Pour ce faire, pour nous donner à penser, Mona Chollet instruit le contexte de l’événement de Gloucester (puisque les réalisatrices y reviennent en conclusion), en regardant l’histoire féministe avant et après jusqu’à nos jours (comme les réalisatrices ne le font pas, mais on ne pourrait le leur reprocher, n’étant pas l’utopie mais la performance divertissante du cas social dans leur objectif, et la preuve arrive à la fin, quand le commentaire replie le film sur les situations ordinaires) ; évidemment, comme le cinéma emprunte substantiellement à la reproduction naturaliste technique de la vie, s’il économise l’utopie à propos d’un tel sujet il ne peut éviter la suggestion sociale aux dépens de la proposition critique, ni d’ailleurs, pour l’autre sexe, le voyeurisme. Dans son article, Mona Chollet considère la question de l’avortement et des ligues contre l’avortement, mais elle les renseigne historiquement par le féminisme moderne, depuis l’engagement des suffragettes en Angleterre (où naquit l’activisme féministe civique dans la seconde décennie du siècle dernier) et aux USA (où le lobby des mères de famille fut oppressif et politiquement actif pendant la guerre froide, notamment en termes d’influence de la censure et de la Presse, et dans la consommation, l’éducation, quand Ethel Rosenberg avait put être attaquée comme mauvaise mère pour justifier que personne ne la sauvât de la chaise électrique), jusqu’à l’ouvrage récent de l’historienne Stephanie Coontz A Strange Stirring. “The Feminine Mystique” and American Women at the Dawn of the 1960s paru en 2011 (pas encore traduit), qui revisite l’ouvrage culte de Betty Friedan cité dans le titre — et qui en 1960 « fut une bombe »... Je laisse la bibliographie de ces références à l’article cité qui les informe.

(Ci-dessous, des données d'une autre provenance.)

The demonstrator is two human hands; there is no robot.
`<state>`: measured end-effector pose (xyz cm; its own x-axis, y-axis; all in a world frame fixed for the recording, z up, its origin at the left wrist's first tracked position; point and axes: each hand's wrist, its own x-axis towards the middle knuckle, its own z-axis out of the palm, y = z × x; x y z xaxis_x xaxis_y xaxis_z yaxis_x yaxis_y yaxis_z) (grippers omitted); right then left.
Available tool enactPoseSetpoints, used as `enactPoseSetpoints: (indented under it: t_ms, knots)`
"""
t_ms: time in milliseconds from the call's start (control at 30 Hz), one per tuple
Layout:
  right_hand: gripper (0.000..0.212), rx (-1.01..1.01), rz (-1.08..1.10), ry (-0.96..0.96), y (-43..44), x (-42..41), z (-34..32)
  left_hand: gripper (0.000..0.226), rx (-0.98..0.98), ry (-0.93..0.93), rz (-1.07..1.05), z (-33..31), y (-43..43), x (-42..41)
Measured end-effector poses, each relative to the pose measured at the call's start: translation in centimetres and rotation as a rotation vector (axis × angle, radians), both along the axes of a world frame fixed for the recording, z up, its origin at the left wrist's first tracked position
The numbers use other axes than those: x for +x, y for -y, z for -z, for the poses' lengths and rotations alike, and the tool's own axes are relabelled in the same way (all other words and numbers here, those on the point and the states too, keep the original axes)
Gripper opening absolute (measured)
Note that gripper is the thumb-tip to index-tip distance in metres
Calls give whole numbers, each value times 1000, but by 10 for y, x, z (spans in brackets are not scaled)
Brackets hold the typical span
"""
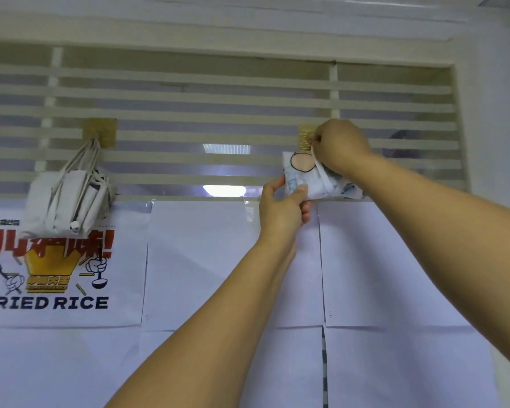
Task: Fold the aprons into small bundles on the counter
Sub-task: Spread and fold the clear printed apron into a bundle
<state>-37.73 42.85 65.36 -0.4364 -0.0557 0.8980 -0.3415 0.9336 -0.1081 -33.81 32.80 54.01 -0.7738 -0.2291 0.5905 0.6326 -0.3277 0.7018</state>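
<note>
Two bare forearms (218, 304), uncovered to the frame edge, bare left hand (281, 207), bare right hand (340, 145)

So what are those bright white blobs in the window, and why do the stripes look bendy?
Head view: the blobs are glare, probably reflected ceiling lights; head view again, the wide lens bows the slats toward the edges; the hanging white bundle at the left looks a bit soft.
</note>
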Motion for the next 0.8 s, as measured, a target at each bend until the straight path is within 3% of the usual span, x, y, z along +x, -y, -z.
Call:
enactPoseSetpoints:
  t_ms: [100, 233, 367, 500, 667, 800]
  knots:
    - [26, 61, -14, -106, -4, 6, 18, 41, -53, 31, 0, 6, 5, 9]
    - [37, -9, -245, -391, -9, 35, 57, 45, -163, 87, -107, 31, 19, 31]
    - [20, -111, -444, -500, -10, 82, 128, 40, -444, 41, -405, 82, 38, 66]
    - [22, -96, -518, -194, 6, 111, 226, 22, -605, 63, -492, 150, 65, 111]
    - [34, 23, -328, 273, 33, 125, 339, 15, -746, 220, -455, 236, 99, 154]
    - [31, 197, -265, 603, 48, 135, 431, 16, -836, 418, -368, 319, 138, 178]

Et bien sûr loin de l’anecdote, a contrario le film en faisant sa matière, elle nous convoque au cœur même du sens collectif d’un combat qui n’a pas fini de demander d’agir, dans le camp du groupe social non dominant le plus partagé, les femmes, au moment où le rôle conformiste de la famille est rappelé à l’ordre, et le machisme qu’on avait pu croire en voie de disparition dans l’avancée des droits des femmes des années 1970 sévit, ayant fait un retour progressif puis globalement significatif et même violent, entre le déploiement de l’univers masculin dominant en ville comme à la maison — d’autant plus s’il apporte la part principale des ressources, mais pas d’autant moins s’il n’apporte que lui-même, pouvant toujours s’imposer de force sans rencontrer d’ombrage social particulier. Étant bien entendu que mon tableau ne comprend pas les cas particuliers du couple, et peut-être même certains cas de libre polygamie, toujours possibles au déni de la règle de la domination de l’homme, et heureusement plus nombreux qu’on ne l’imagine à ne pas craindre l’opprobre contre la différence. La femme marchandise, le commerce du sexe, les grandes muses, les femmes battues, les enfants violés, la plupart du temps par des hommes, en plus du défaut de parité légale exécutive, qui ne permet pas le plein accès à l’emploi ni à l’égalité des salaires, en France, quel que soit l’état de l’offre de l’emploi, tel est l’état des choses où nous nous trouvons à ce jour.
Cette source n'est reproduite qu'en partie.